In this lesson, we're going to add configuration to our migration

Configuring the migration#

We just saw our migration file. This was created for us by Entity Framework just by looking at our entities and their relationships. What if we don't want some configurations and want to change them? For example, all the properties with type string are set to be true when nullable, but we don't want that right? We can't accept a course without a title or without a description. This is what we're going to change now. We want to tell the migration configuration what we want it to do rather than making default type migrations.

What we need to do is create a new folder inside Infrastructure project and we can call it Configuration. Inside this folder, we are going to write custom configurations inside a class. Let's create a new class and call it CourseConfiguration. We are going to implement EntityTtypeConfigurationInterface, so we'll use a colon followed by IEntityTypeConfiguration which will be of type Course. Let's import it using Entity Framework Core using quick fix. Now we just need to implement this interface and of course import the Course Entity as well.

We can work with just the EntityTypeBuilder so we can get rid of everything else and import it again using Microsoft.EntityFrameworkCore.Metadata.Builders.

This gives us the method which helps us configure the Entity which is Course in this case and we can use builder to make the configuration. We can access the individual properties using builder.Property and provide the specific expression that we want to implement. For example, we can write P which is our entity and p.Id which is the property we want to configure. We can for example, say it must be required, so we can write isRequired. This is just to demonstrate you how it works because the Id being the primary key is always required in any table.

More importantly, we want to configure the string properties in our Entity. For example, I want the Title property to be non-nullable, so we can write builder.Property, p.Title to be required as well. We can also chain it with other properties such as MaxLength which can be 150. I think 150 is enough for our title. Anything more than this will create an exception message. We can make all the string properties non-nullable.

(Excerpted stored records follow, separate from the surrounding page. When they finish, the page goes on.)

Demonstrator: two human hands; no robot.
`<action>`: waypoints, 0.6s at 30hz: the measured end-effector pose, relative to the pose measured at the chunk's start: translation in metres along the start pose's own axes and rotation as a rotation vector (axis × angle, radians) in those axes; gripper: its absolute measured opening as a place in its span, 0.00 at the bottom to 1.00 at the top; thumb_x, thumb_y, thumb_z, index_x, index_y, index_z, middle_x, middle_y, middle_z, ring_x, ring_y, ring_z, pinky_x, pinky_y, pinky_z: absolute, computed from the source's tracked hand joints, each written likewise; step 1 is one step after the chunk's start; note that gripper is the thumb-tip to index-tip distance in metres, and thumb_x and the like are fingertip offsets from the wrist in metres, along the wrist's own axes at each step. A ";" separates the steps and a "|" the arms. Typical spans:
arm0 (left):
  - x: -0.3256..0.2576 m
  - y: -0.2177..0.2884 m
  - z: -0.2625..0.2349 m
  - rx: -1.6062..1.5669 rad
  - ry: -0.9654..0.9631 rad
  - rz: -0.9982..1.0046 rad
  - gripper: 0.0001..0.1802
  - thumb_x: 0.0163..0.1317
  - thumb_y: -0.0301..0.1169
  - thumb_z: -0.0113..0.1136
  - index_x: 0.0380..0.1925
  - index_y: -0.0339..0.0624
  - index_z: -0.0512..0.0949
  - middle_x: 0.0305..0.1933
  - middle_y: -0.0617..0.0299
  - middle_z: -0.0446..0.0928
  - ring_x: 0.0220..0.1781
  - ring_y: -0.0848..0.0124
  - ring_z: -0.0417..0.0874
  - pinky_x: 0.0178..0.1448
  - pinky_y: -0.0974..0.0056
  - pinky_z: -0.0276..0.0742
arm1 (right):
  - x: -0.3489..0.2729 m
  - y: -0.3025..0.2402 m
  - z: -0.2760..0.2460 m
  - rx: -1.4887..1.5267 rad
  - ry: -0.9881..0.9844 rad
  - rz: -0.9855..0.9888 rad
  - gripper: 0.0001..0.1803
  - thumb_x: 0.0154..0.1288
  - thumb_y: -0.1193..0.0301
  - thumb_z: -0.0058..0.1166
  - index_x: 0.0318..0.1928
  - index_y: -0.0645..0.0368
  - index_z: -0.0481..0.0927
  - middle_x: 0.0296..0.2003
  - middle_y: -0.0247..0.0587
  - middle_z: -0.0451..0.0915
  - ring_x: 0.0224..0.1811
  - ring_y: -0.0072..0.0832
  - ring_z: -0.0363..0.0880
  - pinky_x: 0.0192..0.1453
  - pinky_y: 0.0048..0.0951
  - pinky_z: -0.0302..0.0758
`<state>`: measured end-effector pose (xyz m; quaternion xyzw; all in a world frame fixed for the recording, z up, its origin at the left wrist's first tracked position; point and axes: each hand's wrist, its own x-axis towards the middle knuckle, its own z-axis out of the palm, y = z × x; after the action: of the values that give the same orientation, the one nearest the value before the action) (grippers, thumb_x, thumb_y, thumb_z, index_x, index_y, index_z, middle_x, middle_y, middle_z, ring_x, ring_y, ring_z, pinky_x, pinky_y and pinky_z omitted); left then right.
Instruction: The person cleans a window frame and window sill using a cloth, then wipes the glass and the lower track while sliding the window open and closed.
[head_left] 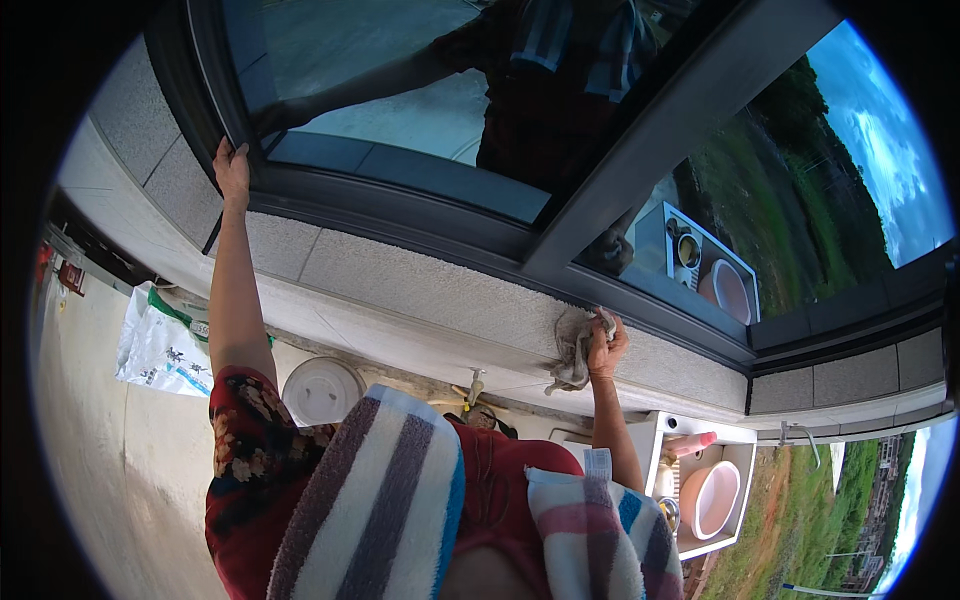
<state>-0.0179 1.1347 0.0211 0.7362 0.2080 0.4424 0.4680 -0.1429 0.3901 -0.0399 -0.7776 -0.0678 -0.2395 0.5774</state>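
Observation:
My left hand (232, 172) is up at the lower left corner of a dark window frame (375, 205), its fingers closed against the frame's edge. Its far fingertips are partly hidden. My right hand (606, 345) grips a crumpled greyish cleaning cloth (572, 350) over the speckled stone sill (430, 275), just below the frame. The cloth hangs down past the sill's near edge. Dark window glass (400, 110) above the left part of the sill reflects my arm and body. A second pane (810, 190) on the right mirrors hills and sky.
A striped towel (370, 500) hangs over my front. Below the sill are a round whitish lid (322, 390), a tap (476, 385) and a white-and-green sack (160, 345). At the right stands a white sink (735, 530) holding a pink basin (712, 500).

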 end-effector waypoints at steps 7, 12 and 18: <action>-0.037 0.026 0.016 0.180 0.073 0.043 0.36 0.53 0.39 0.60 0.63 0.36 0.70 0.58 0.42 0.70 0.57 0.50 0.75 0.65 0.56 0.69 | 0.003 0.005 0.001 0.044 -0.015 0.077 0.12 0.63 0.71 0.55 0.44 0.62 0.83 0.30 0.30 0.80 0.33 0.19 0.73 0.41 0.23 0.70; -0.087 0.077 0.034 0.135 0.126 0.063 0.34 0.53 0.31 0.58 0.63 0.35 0.68 0.58 0.43 0.68 0.57 0.47 0.75 0.64 0.55 0.71 | 0.009 0.006 0.000 0.063 -0.032 0.085 0.12 0.63 0.71 0.55 0.44 0.63 0.84 0.32 0.28 0.80 0.33 0.17 0.72 0.39 0.22 0.68; -0.125 0.112 0.043 0.074 -0.016 0.046 0.28 0.54 0.30 0.62 0.57 0.36 0.73 0.50 0.46 0.75 0.51 0.51 0.80 0.57 0.56 0.76 | 0.009 0.008 0.004 0.086 -0.005 0.079 0.12 0.64 0.70 0.55 0.44 0.63 0.84 0.34 0.29 0.81 0.35 0.17 0.73 0.41 0.23 0.69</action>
<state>-0.0585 0.9694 0.0549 0.7610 0.2035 0.4393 0.4319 -0.1303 0.3898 -0.0436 -0.7548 -0.0487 -0.2115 0.6190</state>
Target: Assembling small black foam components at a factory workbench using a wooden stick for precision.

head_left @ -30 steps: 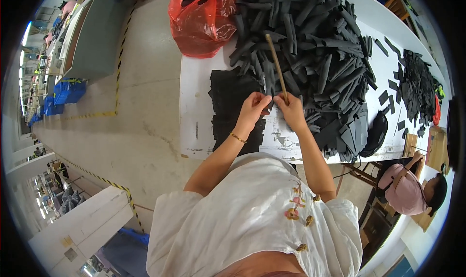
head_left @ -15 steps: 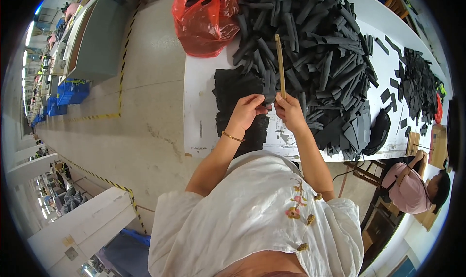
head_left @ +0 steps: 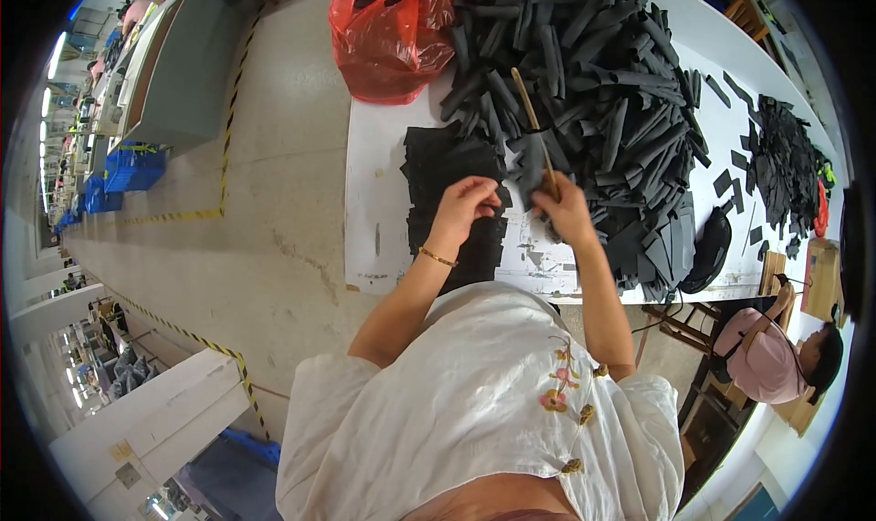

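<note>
My right hand point(head_left: 568, 213) grips the lower end of a slim yellowish-brown stick point(head_left: 526, 97), which looks like wood or bamboo and tilts up to the left. A dark piece of material point(head_left: 532, 161) lies against the stick, just above that hand; its exact hold is blurred. My left hand point(head_left: 467, 209), with a bead bracelet at the wrist, has its fingers curled together above a flat layer of overlapping black pieces point(head_left: 438, 170). Whatever its fingertips may pinch is hidden. Beyond the stick spreads a large heap of rolled black strips point(head_left: 602, 92).
A red plastic bag point(head_left: 392, 51) stands at the white table's point(head_left: 370, 202) far left corner. To the right are a black rounded object point(head_left: 716, 252), scattered black pieces and a second dark pile point(head_left: 787, 156). Another person point(head_left: 776, 348) sits at the far right.
My right hand has moved right and a little nearer, away from my left hand, and the stick has tilted further left. A dark piece now shows against the stick. My left hand stays nearly in place.
</note>
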A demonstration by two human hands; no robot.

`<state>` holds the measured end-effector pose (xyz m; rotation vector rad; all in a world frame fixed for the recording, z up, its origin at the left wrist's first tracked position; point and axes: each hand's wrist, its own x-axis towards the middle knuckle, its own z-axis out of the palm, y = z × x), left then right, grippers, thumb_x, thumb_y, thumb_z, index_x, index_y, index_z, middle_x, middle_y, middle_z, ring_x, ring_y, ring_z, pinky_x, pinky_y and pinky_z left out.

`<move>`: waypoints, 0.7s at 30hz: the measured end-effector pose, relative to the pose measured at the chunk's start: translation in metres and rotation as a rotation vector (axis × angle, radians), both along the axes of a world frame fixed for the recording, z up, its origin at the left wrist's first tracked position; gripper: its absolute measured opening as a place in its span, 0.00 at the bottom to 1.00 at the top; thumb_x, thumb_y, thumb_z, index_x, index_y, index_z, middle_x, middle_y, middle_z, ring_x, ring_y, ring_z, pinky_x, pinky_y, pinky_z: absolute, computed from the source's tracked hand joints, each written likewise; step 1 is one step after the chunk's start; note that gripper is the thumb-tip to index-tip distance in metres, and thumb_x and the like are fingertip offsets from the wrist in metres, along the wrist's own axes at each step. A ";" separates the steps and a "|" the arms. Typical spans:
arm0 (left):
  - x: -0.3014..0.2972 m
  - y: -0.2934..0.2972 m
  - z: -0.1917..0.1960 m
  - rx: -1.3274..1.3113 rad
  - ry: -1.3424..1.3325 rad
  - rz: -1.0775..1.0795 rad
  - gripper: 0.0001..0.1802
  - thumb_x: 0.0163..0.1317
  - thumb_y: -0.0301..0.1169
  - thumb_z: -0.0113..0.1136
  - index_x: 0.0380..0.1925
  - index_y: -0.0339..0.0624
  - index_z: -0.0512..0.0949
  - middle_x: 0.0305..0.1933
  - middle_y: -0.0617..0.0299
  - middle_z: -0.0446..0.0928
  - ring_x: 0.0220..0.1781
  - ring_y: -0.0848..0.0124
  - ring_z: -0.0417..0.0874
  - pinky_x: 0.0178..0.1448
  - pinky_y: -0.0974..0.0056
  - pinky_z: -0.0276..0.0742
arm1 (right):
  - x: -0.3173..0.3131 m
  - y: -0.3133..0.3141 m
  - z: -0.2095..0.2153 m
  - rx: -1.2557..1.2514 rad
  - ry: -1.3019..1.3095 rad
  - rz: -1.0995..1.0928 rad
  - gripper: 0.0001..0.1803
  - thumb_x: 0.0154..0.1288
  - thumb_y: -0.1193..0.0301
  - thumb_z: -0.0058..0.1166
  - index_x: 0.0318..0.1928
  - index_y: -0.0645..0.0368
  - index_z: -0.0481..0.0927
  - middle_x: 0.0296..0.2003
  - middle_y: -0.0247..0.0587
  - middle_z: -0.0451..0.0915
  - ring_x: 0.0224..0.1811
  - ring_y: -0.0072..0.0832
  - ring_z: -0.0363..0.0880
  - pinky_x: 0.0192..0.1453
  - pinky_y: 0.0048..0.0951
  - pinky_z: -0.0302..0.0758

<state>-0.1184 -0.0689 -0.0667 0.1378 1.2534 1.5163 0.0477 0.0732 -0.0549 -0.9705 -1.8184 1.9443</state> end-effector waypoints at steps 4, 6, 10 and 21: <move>-0.028 0.010 -0.010 0.021 0.861 0.164 0.11 0.59 0.34 0.66 0.37 0.39 0.81 0.30 0.65 0.80 0.30 0.77 0.80 0.33 0.73 0.75 | 0.021 0.038 -0.004 0.683 -0.380 -0.136 0.25 0.63 0.72 0.56 0.60 0.63 0.68 0.43 0.50 0.78 0.33 0.37 0.82 0.40 0.35 0.77; -0.031 0.010 -0.015 -0.046 1.002 0.108 0.12 0.53 0.34 0.70 0.36 0.42 0.81 0.30 0.65 0.78 0.34 0.72 0.80 0.38 0.67 0.76 | 0.025 0.037 0.002 0.966 -0.559 -0.233 0.24 0.65 0.65 0.56 0.59 0.58 0.70 0.38 0.54 0.79 0.34 0.47 0.82 0.38 0.39 0.77; -0.029 0.022 -0.027 -0.009 1.664 -0.205 0.13 0.44 0.34 0.73 0.30 0.45 0.81 0.33 0.63 0.74 0.44 0.59 0.74 0.49 0.57 0.72 | 0.031 0.032 0.010 0.647 -0.599 -0.103 0.19 0.65 0.63 0.55 0.54 0.57 0.74 0.29 0.51 0.79 0.34 0.47 0.82 0.36 0.40 0.76; -0.071 0.010 -0.012 -0.077 0.923 -0.210 0.08 0.49 0.28 0.71 0.30 0.40 0.84 0.31 0.63 0.78 0.36 0.72 0.78 0.42 0.68 0.75 | 0.058 0.046 0.037 1.018 -0.357 0.207 0.10 0.58 0.68 0.60 0.41 0.53 0.85 0.26 0.39 0.77 0.29 0.36 0.78 0.32 0.34 0.74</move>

Let's copy it six more times for the other properties; we have SubTitle property, language property, level property, description property, instructor property and the image property. For Instructor, we can put a limit to 50. Level can be 20. We have a rating property which is a decimal, so we can write HasColumnType which will be decimal. It accepts two parameters, precision and scale. Scale is the number of decimal places. Since we want only one, we can write 18 and 1.

We can also configure our relationship here; the one we created for Category, Learnings and Requirements. But then that will be an overkill. However, I'll show you how to do it. Let's configure it for Category, builder.HasOne which means one Course can have one category, then we can say with many because one category will be associated with multiple courses. We can then mention the foreign key which is CategoryId. Now I will comment it out, you can look at it for reference. Like we saw in the migration, Entity Framework core has already done it for us automatically. But this is the place where we can be extremely specific on what we want.